The only fact known at present is that the Pyrenean desman is able to register differences in light intensity.
Stephan and Bauchot (1968a) were able to discern an enlargement of certain brain structures in Galemys and Desmana and attribute it to the adaptation to semi-aquatic life. Unfortunately no one has yet investigated whether the ability of the Desmaninae to recognize the precise scent and taste of water (Richard and Valette Viallard, 1969) is connected with the activity of the vomeronasal organ, which is the mammalian equivalent of that special organ in fish that enables them to smell in water. Possibly we should look here for chemoreceptors for use in water, as described in the hypothesis of Bauchot, Buisseret, Leroy, and Richard (1973). As far as Galemys is concerned, the quality of the water is a matter of life and death, and precisely because of that the functioning of such an organ is vital to the preservation of its species. In addition, it could indicate, as a kind of communication organ, the presence of conspecifics, prey, or predators.
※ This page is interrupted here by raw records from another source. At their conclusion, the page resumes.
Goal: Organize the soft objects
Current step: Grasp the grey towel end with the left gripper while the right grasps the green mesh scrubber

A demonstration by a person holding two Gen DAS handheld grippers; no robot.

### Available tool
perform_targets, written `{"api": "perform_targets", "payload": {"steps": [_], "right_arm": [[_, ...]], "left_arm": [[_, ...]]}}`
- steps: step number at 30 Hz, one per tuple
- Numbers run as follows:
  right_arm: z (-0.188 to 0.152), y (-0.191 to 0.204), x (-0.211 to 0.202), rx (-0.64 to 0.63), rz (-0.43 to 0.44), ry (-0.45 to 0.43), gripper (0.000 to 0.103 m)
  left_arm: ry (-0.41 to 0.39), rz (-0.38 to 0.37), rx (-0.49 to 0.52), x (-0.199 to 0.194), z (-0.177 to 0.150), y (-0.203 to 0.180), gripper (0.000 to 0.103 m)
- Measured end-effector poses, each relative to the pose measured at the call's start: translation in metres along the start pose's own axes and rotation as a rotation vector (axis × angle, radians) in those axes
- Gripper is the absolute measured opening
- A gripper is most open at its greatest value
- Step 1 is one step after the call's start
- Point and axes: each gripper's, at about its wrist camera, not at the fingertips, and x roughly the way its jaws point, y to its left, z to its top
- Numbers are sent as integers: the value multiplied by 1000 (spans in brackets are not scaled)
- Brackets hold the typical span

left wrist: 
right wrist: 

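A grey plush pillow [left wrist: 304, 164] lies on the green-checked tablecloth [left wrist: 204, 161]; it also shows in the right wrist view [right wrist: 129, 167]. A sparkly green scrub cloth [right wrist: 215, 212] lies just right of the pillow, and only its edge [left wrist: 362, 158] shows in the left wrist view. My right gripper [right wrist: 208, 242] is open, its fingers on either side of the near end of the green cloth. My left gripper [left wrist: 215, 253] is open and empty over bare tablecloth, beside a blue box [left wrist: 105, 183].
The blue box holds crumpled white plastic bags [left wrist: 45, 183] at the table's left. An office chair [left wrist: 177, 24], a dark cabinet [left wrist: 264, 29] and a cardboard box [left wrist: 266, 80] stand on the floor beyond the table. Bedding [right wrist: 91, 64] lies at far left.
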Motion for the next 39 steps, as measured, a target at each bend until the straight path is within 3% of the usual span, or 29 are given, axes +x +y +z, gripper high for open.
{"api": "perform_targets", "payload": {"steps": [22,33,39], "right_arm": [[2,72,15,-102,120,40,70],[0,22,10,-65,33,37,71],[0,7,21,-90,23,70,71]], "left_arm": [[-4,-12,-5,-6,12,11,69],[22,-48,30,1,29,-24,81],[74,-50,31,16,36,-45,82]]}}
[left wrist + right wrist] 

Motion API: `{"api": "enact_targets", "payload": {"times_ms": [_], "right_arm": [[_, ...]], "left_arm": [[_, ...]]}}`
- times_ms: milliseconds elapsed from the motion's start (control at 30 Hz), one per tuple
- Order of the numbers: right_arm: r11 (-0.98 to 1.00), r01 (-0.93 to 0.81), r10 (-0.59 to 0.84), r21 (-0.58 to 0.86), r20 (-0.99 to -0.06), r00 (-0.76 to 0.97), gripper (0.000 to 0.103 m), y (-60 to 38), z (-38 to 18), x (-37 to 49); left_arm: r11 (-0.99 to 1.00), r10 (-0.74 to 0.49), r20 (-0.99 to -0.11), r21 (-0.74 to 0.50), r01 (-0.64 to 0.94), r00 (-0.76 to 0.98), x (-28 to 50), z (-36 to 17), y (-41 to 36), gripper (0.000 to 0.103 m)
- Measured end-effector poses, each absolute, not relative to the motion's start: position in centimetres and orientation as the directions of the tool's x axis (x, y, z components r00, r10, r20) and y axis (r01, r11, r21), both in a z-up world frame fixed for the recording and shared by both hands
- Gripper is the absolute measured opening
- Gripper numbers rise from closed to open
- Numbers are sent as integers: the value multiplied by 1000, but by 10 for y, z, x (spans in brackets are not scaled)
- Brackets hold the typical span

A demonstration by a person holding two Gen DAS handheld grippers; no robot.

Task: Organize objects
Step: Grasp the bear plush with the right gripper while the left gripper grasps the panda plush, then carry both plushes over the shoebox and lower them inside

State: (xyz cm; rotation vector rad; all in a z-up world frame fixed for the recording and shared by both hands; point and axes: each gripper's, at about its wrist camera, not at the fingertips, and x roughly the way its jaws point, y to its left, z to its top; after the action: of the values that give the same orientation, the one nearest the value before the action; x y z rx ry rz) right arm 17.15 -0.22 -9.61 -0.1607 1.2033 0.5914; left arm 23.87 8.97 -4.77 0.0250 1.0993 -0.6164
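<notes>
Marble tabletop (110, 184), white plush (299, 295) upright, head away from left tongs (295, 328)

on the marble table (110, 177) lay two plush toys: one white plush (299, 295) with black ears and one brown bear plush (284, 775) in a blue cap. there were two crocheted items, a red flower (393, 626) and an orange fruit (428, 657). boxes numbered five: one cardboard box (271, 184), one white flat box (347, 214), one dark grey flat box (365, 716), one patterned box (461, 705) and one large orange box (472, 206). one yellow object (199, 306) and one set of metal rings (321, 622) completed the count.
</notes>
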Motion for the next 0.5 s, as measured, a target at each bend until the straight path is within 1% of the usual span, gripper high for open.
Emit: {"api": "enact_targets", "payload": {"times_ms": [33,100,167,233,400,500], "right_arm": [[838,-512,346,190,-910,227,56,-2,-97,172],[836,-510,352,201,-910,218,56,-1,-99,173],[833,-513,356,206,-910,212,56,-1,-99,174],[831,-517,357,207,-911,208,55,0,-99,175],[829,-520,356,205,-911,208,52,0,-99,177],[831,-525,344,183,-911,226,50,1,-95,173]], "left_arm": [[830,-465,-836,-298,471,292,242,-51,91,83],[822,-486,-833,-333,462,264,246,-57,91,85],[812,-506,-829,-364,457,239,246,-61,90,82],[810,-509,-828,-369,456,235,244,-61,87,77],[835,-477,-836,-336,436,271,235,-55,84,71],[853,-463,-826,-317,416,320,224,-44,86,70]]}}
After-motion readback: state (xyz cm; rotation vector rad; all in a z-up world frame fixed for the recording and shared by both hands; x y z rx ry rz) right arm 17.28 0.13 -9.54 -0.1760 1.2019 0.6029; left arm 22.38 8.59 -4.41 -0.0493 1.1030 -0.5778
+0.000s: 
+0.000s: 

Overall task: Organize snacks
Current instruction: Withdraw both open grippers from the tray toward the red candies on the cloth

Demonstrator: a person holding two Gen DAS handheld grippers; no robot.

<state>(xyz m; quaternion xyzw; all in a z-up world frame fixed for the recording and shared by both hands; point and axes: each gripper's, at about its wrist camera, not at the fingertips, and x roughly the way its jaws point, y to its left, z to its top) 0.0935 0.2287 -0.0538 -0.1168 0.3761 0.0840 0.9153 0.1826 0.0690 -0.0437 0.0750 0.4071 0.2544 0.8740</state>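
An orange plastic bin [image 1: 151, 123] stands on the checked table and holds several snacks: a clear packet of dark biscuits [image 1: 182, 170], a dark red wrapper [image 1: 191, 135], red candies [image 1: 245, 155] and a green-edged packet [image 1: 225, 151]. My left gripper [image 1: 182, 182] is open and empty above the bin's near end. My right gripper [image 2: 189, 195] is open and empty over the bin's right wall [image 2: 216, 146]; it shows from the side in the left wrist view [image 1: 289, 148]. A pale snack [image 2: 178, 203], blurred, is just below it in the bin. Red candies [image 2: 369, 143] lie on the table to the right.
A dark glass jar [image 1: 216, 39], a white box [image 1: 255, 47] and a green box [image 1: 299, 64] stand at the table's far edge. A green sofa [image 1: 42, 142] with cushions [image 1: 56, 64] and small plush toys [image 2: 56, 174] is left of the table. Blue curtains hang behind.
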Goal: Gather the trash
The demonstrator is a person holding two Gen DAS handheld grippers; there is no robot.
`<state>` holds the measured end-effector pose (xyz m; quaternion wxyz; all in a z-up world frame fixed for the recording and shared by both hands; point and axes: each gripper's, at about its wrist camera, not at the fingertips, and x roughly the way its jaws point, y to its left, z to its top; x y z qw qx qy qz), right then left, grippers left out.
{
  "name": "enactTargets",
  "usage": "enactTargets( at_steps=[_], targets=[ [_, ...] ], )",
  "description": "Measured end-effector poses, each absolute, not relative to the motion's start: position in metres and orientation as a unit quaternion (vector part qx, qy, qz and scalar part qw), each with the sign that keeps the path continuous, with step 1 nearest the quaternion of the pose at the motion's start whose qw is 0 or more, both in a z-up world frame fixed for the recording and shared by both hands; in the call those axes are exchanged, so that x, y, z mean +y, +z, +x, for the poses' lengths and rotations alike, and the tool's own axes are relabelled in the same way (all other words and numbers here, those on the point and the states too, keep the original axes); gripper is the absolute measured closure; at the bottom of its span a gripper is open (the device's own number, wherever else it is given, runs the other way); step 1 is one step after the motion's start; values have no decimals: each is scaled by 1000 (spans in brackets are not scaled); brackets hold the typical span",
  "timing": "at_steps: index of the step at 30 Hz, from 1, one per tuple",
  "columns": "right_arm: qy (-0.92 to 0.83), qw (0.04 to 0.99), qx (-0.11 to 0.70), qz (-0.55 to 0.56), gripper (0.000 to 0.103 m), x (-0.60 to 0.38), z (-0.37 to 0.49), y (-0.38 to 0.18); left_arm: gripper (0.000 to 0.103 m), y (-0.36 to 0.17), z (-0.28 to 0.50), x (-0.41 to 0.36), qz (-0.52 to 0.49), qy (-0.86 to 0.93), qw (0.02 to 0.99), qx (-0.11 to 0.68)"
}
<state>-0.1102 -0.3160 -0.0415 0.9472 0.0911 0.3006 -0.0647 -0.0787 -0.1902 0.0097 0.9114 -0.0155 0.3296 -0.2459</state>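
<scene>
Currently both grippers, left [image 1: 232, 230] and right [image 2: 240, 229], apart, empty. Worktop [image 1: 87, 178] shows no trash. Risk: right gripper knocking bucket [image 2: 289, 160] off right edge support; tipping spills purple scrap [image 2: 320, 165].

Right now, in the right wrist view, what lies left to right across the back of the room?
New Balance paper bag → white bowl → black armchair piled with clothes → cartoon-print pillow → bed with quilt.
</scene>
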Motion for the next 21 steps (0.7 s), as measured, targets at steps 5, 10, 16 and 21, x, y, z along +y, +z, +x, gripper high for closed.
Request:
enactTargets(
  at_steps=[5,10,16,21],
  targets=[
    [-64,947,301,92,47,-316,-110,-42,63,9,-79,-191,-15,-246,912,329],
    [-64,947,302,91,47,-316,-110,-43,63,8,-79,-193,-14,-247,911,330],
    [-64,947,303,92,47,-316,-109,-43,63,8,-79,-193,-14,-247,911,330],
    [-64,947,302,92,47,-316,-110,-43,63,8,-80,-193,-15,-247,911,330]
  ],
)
The anal and subcaudal glands are used as tools for chemical communication. Feces are deposited in specific areas, which are inspected olfactorily and tactilely with the vibrissae and the Eimer's organs of the proboscis. The same thing occurs after micturation. Whenever Galemys of different sexes are put together, each one inspects the feces of the other with great interest. This seems to indicate the presence of an intersexual, chemicoolfactory communication process. Chemical scent markings are left by the subcaudal glands, especially by males in spring, the time when reproduction takes place. These subcaudal glands are constantly in contact with the substratum. The smell of the individual scent markings is hardly detectable by the human nose. The nest and the immediate area around it are, however, so strongly impregnated with the gland secretion of the male that it is possible to detect a definite smell of "game." These gland secretions leave black, glistening streaks on the substratum (Richard, 1973).
Here, too, we can only draw conclusions from the development of the sensory tools and the functions that they presumably have. Those structures that serve the oral sense of touch (nervus trigeminus, sensitive trigeminal centers, and through them enlargement of the medulla oblongata) are more strongly developed in the Desmaninae than in Talpa. The vibrissae on the upper lip, which are unusually developed (Stephan and Bauchot, 1968a, 1968b), are innervated through the trigeminal system. The fact that Galemys possesses a proboscis extravagantly equipped with vibrissae and Eimer's organs, which underlines the importance of the tactile sense, was pointed out by Argaud (1944).
FAMILY: SORICIDAE (SHREWS)
3 subfamilies with 20 genera and more than 265 species. Europe, Asia, Africa, North America, northern South America.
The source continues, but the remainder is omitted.